(Trends Wide) — Almost a year after the DEA detained former Mexican Defense Minister Salvador Cienfuegos and indicted him on drug trafficking charges, the Biden government sends three cabinet members and White House officials to Mexico to repair ties that are crucial to deal with migrant flows and drug and arms trafficking across the border.
Secretary of State Antony Blinken, Secretary of Homeland Security Alejandro Mayorkas, and Secretary of Justice Merrick Garland will visit Mexico later this week for what the White House calls the first High-Level Security Dialogue between United States and Mexico. This indicates the priority the Biden administration is giving to restoring security cooperation after months of backstage disputes.

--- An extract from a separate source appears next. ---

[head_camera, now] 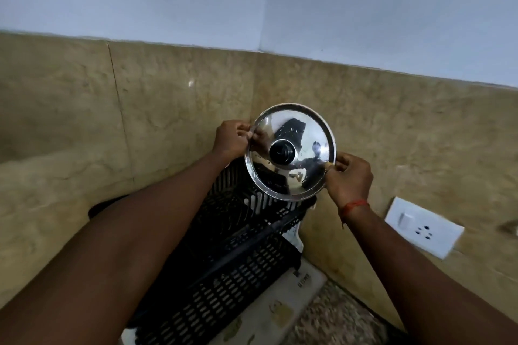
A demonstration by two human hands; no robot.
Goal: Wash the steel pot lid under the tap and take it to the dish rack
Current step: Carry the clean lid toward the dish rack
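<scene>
The steel pot lid (pixel 305 173) is round and shiny with a black knob at its centre. It is held upright, its top facing me, just above the far end of the black slotted plastic dish rack (pixel 238 266). My left hand (pixel 231 138) pinches the lid's left rim. My right hand (pixel 350 178) pinches its right rim; a red thread is tied around that wrist. The lid's lower edge overlaps the rack's back corner; whether they touch is unclear.
The rack stands in a corner of beige stone-tiled walls (pixel 140 120), on a pale patterned mat (pixel 280 314) over a speckled counter (pixel 336 316). A white switch and socket plate (pixel 423 227) is on the right wall. No tap or sink is in view.
</scene>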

President Biden, who took office promising allies that “America is back” after four years of tension during the previous administration, has faced relationship headwinds with some of the country’s closest friends, all in between. of a series of crises. These include clumsy coordination with allies in the withdrawal of troops from Afghanistan and the recent agreement with the United Kingdom to supply Australia with nuclear-powered submarines, prompting protests from France.
With regard to its relationship with Mexico, the Biden administration is eager to help resolve crises that are closely tied to domestic politics in the United States: the arrival of tens of thousands of migrants at the southern border and the movement of the Mexican cartels to flood the United States with fake prescription drugs laced with the synthetic opioid fentanyl, which is fueling a historic number of overdoses on American streets.
“One concern I have is that with everything that is going on in Afghanistan, now this diplomatic chaos – if we can call it that – with the French, and an administration that is clearly recalibrating policy towards China, is the danger, the omnipresent danger of let Mexico be taken for granted, “said Arturo Sarukhan, former Mexican ambassador to the United States. “And that not enough strategic bandwidth is dedicated to a relationship that plays a critically important role for the well-being and security of the United States, which is the relationship with Mexico.”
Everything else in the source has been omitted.